-- Exercise prompt --
The lines below, from the one containing "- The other" through the one containing "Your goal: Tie", should be set down exactly, with no pictures and nothing else.

[Entries shown — start]

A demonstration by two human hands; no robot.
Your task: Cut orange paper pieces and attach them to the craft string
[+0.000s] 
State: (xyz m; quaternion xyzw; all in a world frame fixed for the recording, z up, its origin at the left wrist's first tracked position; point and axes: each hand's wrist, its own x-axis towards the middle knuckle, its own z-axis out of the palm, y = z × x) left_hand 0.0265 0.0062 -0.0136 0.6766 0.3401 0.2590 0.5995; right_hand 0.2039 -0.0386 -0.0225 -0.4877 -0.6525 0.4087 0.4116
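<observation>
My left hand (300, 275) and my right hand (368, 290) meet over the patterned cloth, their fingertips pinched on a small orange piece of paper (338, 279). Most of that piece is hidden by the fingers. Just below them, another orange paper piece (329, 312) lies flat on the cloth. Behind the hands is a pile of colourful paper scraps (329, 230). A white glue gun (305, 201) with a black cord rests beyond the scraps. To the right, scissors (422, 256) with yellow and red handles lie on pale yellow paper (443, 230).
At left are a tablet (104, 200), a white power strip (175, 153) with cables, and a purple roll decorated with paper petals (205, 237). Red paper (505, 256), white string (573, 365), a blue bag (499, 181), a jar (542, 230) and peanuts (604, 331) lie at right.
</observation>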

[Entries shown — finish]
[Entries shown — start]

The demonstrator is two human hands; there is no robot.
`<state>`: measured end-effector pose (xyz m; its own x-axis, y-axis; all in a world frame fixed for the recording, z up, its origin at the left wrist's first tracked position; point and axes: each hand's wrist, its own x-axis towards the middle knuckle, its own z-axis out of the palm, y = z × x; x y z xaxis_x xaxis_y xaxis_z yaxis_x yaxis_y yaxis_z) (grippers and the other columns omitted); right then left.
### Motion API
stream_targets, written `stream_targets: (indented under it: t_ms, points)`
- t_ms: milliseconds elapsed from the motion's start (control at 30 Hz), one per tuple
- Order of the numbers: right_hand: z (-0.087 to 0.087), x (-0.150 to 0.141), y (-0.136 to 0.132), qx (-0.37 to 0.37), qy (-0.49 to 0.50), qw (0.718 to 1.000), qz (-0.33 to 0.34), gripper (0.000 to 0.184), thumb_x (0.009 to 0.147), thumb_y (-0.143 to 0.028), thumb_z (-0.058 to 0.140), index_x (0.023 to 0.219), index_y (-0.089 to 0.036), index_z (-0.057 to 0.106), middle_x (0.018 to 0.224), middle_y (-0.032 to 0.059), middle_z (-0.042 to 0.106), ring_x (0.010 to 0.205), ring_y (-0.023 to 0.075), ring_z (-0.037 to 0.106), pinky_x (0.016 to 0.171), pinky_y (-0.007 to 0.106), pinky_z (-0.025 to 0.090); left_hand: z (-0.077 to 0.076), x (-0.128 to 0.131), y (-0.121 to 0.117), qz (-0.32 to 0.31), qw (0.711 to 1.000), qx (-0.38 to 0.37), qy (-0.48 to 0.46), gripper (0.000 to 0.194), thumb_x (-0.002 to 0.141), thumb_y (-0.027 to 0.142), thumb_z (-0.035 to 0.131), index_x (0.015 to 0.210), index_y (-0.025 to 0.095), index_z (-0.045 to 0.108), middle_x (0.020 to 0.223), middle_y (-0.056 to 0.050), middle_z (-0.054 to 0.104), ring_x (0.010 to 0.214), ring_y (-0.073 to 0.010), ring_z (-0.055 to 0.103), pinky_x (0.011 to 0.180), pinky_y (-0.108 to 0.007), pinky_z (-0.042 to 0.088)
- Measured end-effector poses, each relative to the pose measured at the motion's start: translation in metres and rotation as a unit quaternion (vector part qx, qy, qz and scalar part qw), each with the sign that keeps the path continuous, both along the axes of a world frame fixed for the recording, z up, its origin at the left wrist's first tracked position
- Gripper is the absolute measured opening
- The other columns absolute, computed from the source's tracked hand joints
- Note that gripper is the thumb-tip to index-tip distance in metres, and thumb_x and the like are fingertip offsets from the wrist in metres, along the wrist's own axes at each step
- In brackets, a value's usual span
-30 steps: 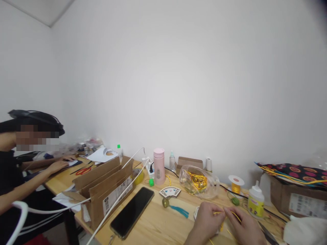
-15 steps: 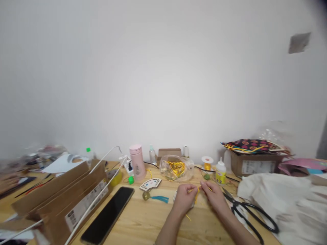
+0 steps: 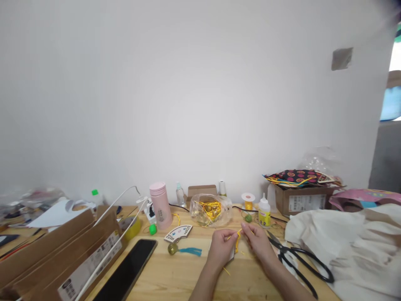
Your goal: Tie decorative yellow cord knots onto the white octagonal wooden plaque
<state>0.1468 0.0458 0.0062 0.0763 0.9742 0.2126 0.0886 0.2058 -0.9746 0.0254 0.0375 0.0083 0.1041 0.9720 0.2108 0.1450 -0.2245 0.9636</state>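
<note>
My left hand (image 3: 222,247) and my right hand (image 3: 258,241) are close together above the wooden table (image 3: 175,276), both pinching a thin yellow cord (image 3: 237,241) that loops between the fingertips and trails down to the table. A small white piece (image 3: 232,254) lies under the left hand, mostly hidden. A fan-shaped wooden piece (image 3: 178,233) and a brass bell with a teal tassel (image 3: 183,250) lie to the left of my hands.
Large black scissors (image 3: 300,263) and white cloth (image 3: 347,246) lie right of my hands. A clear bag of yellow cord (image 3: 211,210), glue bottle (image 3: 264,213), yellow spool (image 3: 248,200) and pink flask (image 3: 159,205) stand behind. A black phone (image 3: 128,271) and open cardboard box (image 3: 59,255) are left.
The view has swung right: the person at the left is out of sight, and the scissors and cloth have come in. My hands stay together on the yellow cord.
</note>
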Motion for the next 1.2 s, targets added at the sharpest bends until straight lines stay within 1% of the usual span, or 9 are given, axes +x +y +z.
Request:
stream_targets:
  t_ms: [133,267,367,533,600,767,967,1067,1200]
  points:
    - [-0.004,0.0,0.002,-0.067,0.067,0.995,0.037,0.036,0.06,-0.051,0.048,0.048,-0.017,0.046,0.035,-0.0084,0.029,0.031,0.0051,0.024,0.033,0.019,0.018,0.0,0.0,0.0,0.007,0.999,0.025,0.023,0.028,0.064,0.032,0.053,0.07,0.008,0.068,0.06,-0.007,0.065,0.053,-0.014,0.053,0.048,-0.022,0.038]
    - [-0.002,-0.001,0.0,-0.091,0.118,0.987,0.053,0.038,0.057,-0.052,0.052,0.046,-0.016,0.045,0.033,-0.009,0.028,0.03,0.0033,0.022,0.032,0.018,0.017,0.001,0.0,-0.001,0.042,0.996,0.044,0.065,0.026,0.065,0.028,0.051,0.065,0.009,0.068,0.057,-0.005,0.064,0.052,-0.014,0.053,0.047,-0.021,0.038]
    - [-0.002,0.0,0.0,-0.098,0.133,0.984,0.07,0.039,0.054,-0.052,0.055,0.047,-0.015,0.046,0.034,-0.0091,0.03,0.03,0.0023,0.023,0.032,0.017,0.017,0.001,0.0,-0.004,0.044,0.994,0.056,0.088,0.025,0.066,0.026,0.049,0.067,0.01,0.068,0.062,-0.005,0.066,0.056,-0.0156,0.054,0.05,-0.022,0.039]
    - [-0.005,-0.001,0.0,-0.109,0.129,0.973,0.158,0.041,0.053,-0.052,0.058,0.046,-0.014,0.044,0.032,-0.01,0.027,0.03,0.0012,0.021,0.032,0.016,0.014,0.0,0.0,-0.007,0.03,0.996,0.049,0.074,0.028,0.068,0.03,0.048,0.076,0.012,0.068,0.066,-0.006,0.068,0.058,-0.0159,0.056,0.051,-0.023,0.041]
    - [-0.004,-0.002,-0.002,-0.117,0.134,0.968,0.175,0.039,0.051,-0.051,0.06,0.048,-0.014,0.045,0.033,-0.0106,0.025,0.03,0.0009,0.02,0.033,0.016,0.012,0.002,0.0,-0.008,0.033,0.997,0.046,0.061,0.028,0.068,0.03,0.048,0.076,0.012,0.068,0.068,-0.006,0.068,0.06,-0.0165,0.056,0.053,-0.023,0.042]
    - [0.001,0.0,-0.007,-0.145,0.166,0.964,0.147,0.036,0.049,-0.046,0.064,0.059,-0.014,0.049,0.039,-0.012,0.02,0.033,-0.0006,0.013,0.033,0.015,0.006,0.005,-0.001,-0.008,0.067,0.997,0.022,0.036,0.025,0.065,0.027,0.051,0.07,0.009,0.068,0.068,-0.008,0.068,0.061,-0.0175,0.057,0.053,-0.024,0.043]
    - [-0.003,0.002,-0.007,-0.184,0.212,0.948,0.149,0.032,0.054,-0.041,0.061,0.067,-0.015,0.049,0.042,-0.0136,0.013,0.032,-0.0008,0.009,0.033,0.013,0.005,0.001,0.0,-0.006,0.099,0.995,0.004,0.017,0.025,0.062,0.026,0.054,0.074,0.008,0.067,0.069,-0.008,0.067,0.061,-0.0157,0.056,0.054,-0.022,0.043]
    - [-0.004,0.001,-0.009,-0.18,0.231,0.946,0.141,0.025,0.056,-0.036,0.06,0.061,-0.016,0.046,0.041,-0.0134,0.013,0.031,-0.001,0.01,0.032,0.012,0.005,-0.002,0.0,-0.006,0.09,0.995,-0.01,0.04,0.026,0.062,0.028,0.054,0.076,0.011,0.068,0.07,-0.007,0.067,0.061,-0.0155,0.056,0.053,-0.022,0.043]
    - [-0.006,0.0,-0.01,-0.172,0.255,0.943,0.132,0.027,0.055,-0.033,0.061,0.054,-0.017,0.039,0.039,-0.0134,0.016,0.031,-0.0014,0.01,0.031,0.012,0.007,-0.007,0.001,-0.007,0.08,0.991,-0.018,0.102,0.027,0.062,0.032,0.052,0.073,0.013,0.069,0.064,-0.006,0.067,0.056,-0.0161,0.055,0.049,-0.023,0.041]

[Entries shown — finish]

-- Exercise answer --
- The other columns absolute, computed from the source's tracked hand joints
- Note that gripper is the thumb-tip to index-tip distance in metres, and thumb_x and the like are fingertip offsets from the wrist in metres, along the wrist's own axes at each step
- In brackets, a value's usual span
-30 steps: 
-15 steps: 
+0 steps: 
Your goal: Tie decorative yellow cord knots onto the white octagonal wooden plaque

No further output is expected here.